### What needs to be done
Which lines of the data below include the string "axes"? Return each of them.

### Provided material
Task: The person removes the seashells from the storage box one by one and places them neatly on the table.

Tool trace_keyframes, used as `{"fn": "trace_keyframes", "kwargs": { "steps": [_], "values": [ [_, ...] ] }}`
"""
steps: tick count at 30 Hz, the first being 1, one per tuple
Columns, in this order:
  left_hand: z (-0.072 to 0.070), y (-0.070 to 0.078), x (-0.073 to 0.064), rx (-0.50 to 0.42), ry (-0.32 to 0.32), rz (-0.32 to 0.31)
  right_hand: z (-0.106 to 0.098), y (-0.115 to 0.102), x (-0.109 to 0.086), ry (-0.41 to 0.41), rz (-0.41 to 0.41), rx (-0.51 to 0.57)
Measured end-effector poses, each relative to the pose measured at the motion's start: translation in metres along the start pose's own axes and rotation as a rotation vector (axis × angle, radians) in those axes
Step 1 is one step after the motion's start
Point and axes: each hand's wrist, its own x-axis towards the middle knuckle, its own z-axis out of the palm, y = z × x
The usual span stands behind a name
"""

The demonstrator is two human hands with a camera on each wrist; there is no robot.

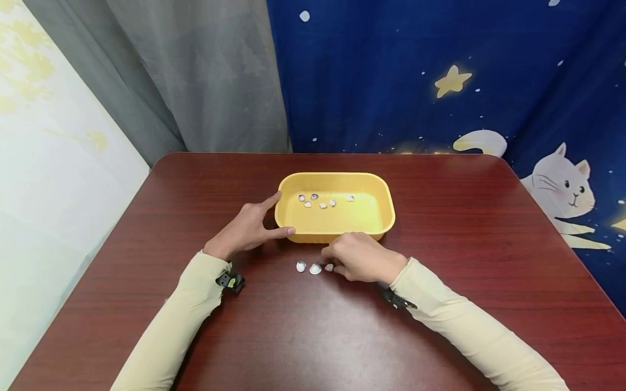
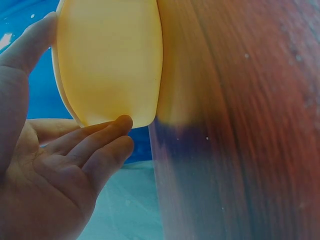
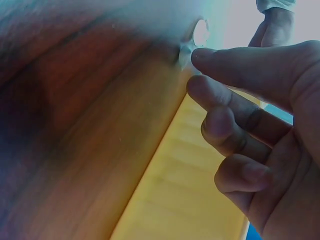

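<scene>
A yellow plastic tub (image 1: 337, 237) stands on the table, with several small pale shells (image 1: 332, 203) inside. My left hand (image 1: 248, 225) rests at the tub's left end, thumb on the front rim; in the left wrist view, its fairly straight fingers (image 2: 102, 142) touch the end wall. In front of the tub lie a white shell (image 1: 300, 266), a wider white shell (image 1: 315, 269) and a smaller shell (image 1: 330, 267). Beside the smaller one is my right hand (image 1: 364, 258), fingers bent. The right wrist view shows a gap between thumb (image 3: 225, 60) and index finger, near the shells.
The dark red wooden table (image 1: 469, 217) extends around the tub on all sides. Behind it hang a grey curtain (image 1: 215, 76) and a blue curtain (image 1: 362, 76) with stars and a cat. A pale patterned surface (image 1: 54, 179) borders the left side.
</scene>
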Motion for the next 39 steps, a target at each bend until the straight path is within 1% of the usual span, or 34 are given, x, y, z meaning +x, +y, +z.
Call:
{"fn": "trace_keyframes", "kwargs": {
  "steps": [7, 13, 22, 32, 39],
  "values": [
    [0.0, 0.0, 0.0, 0.0, -0.012, -0.015, -0.008, 0.001, -0.004, 0.003, 0.002, -0.013],
    [0.0, 0.0, 0.0, -0.001, -0.006, -0.017, -0.017, 0.003, -0.006, 0.004, -0.013, 0.009],
    [-0.001, 0.001, -0.001, -0.01, -0.007, -0.016, -0.037, 0.011, -0.006, 0.021, -0.033, 0.015],
    [0.0, 0.002, -0.002, -0.018, -0.009, -0.033, -0.057, 0.023, 0.002, 0.002, -0.023, 0.012],
    [-0.001, 0.002, -0.002, -0.019, -0.021, -0.043, -0.071, 0.029, 0.015, -0.03, -0.042, 0.002]
  ]
}}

### Problem solution
Measured end-effector poses, each relative to the pose measured at the motion's start: translation in metres along the start pose's own axes and rotation as a rotation vector (axis × angle, radians) in those axes
Point and axes: each hand's wrist, its own x-axis towards the middle knuckle, its own z-axis out of the palm, y = z × x

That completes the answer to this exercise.